The FDA's own "adverse events" reporting system has received some reports, including life-threatening events suffered by two 15-year-old girls. But the FDA has no enforcement mechanism that requires Danco to share all the reports it receives on negative effects.
"How many have there really been? We just don't have any idea," complained Dr. David Hager of the Christian Medical Association.
What happens now? The petition should trigger the FDA to conduct an internal investigation of its approval procedures. In the meantime, pro-lifers insist that all these scientific shortcuts put a big dent in the argument of abortion advocates that their greatest concern is the life and health of the mother. | Tim Graham
The shoes still fit
Out with the new, in with the old. Growing numbers of teenagers today reject hip, hyper-expensive sports shoes for designs from a generation ago. Happily for parents, these classic models are less expensive than the latest styles.
What some call "old-school" sneakers have retro looks like those of the 1970s and '80s. Dozens of old designs have returned to meet the demand, like the Nike Cortez, the Converse Weapon, and the Adidas Copenhagen. Such shoes now make up about one-quarter of the $5 billion global sports shoe market. At Footlocker stores, the classic shoe rack exploded in size last May; it now takes up half of the chain's displays of men's athletic shoes.
Price may be driving this boom. Most of the retro shoes sell for under $100 a pair, even when bearing major logos, while the newest lines cost around $160. Still, the rise of old-school sneakers may be a sign of a trend away from the ultramodern toward the tried and true.
Old designs are also attractive for shoe companies. They paid for the designs years ago and the shoes don't require costly marketing campaigns. Teenagers are snapping them up, and older customers like rediscovering shoes they wore years ago.
The king of all old-school shoes may be the Converse canvas Chuck Taylor All Stars.

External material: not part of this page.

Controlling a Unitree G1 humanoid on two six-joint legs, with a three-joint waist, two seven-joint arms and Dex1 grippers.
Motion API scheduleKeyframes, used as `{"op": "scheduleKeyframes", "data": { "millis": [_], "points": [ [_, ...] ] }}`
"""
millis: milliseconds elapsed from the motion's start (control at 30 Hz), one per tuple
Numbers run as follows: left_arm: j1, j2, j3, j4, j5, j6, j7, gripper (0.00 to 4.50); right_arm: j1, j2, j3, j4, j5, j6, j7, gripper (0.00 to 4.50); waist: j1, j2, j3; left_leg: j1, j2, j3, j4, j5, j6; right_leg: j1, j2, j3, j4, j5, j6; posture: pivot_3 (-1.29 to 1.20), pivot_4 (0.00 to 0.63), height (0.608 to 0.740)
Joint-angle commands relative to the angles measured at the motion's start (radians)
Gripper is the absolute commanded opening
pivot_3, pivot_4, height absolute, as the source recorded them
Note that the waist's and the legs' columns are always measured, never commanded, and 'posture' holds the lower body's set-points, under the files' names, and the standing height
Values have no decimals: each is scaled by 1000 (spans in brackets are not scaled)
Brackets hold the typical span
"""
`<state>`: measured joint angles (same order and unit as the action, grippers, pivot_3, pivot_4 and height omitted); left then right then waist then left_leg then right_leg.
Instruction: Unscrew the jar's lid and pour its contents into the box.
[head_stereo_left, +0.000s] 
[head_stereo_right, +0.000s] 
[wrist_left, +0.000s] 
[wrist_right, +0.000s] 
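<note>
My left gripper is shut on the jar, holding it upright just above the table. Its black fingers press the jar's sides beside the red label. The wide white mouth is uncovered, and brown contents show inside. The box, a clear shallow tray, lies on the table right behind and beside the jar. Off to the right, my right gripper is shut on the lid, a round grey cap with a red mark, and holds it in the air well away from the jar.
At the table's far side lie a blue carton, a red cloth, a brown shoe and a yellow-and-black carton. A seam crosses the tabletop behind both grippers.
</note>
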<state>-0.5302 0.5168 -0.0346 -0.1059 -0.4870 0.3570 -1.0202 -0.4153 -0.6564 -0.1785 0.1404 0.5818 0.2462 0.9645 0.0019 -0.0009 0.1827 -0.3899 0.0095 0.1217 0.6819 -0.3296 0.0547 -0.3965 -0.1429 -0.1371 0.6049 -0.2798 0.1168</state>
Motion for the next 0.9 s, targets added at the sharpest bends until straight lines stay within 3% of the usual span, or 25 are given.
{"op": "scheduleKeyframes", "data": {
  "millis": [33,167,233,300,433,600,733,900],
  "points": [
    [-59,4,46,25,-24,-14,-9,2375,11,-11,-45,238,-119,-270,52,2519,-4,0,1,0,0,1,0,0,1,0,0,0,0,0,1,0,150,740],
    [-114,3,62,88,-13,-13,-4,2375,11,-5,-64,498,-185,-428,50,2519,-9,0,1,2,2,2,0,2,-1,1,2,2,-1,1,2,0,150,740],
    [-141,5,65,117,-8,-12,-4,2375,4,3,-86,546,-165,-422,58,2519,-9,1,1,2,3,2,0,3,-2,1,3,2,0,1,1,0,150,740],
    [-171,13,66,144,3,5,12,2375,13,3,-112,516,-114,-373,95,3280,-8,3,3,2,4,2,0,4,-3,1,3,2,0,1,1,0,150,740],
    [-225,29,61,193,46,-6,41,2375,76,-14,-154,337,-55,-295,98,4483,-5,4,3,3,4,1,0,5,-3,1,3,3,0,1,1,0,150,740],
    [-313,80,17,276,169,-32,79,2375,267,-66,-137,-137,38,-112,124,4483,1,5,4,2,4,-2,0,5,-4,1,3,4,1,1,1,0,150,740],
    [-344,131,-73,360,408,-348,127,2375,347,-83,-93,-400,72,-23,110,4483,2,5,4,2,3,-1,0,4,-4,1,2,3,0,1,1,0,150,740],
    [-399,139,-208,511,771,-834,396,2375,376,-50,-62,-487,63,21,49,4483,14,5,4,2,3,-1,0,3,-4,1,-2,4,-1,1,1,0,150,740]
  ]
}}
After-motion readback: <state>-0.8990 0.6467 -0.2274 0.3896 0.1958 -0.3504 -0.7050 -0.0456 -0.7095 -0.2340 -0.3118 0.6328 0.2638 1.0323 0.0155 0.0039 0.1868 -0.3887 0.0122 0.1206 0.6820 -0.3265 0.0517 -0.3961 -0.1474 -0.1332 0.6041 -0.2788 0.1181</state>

The model has scarcely changed since its 1917 debut, and Converse reportedly has sold over 500 million pairs of the classic basketball shoe.
Leopard changes spots
Raymond Leopard feels guilty-and he wants tobacco companies to pay $65 million as his penance.
Mr. Leopard modeled for R.J. Reynolds cigarette ads between 1978 and 1980, but he claims that he didn't understand at the time the dangers of smoking. So now he's suing R.J. Reynolds Tobacco and one-time parent company R.J.R. Nabisco for $65 million in "damages." But lawyers for the companies last week tried to have the suit dismissed.
The former model, now 52, posed as the "Winston Man" in magazine ads. He said they featured a made-up testimonial that he smoked Winstons because of the taste. But the model claims he never smoked the brand-and even had to leave the photo studio to smoke because he used a competing brand.
Saying that millions died because of his work, Mr. Leopard wants to use the $65 million to promote an anti-tobacco message. "Back when I did the ads ... I was a health nut," Mr. Leopard said. "I was a vegetarian; I did smoke, I smoked a different brand," he said. "I thought basically it makes you winded."
The companies call Mr. Leopard's lawsuit frivolous, and they filed a motion to have the case dismissed. He "seeks to recover $40 million in compensatory damages, in addition to punitive damages for alleged health effects of smoking even though [his] complaint never alleges the plaintiff ever smoked a single Winston cigarette," the motion said. "That is untenable."